Haunted

A cruel part of reality involves a heart managing to keep on beating even after it has been shattered into pieces.

A few months ago, 12 A.M. usually fixed everything. I’ve always had this conviction that I’m different from the rest. Monsters would commonly dwell under the beds of their prey, and yet mine chose to inhabit the deepest parts of my head. At midnight, I would lay awake in the dark, in a barren state where I would wait for the arrival of these “monsters” and nurse them. Technically, the hour involves the rich velvet blanket of black tempting my heavy eyelids, but for me, it’s about the chaos of wild contemplations and unspoken words refusing to let me drift away into sweet slumber. Twelve is about reflection. A transient paradise to indulge in before confronting the new tortures of tomorrow.

Until he appeared.

He who chased away all of these monsters. He who left traces of vivacity to my once monochromatic nights. He who replaced my restlessness with peace. He who allowed me to experience feelings I was unaccustomed of.

Admiration.

Importance.

… Love.

Pain.

Suffering.

Although I believe it is more than just suffering every time I witness how he soulfully gulps every gush of liquor, as if it were the only antidote to cease the poison crippling his heart; how his eyes form cascading waterfalls while exclaiming “I miss you!” like a rehearsed melody, with a name I cannot call my own.
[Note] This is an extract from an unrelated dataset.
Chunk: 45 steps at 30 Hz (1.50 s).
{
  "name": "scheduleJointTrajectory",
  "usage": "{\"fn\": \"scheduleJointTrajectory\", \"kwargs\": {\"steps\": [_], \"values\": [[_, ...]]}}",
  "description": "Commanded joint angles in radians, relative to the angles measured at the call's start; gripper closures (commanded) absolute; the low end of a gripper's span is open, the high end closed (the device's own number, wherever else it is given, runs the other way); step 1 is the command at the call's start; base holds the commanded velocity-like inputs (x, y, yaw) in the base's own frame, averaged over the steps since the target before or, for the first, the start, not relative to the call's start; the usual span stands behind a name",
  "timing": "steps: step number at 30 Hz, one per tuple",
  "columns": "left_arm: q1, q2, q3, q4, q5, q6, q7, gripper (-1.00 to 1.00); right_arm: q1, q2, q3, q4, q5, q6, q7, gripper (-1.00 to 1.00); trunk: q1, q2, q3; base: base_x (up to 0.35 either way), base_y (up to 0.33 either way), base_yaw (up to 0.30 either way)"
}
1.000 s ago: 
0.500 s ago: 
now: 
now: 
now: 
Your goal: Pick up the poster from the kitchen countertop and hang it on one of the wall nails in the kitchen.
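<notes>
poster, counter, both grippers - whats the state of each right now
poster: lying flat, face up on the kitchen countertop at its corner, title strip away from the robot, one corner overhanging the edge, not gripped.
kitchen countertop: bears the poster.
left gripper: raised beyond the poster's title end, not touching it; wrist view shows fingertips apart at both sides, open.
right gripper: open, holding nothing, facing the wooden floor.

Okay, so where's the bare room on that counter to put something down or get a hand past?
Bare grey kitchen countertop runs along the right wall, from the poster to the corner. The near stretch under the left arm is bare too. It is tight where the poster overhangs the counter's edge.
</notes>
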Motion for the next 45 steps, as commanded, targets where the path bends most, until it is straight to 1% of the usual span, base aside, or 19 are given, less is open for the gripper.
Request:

Now, my midnights are nothing but a plethora of agonizing nausea, broken glass, and palpable misery.

His misery of losing her.

My misery of seeing him longing for her.

It has been a ritual. He will enter the bar at 10 PM. Then, he will either fancy a game of cards with a company of drunkards or head straight for the bartender with this insatiable quench for every concoction the employee has to offer. The drunk and aloof aura he exerts proves to be a real lady magnet: Blondes, Brunettes, Asians, Latinas — you name it. Nevertheless, he spared not a single damn, and ignored the walking temptations a man is typically unable to resist. Not with only her image engraved on his mind.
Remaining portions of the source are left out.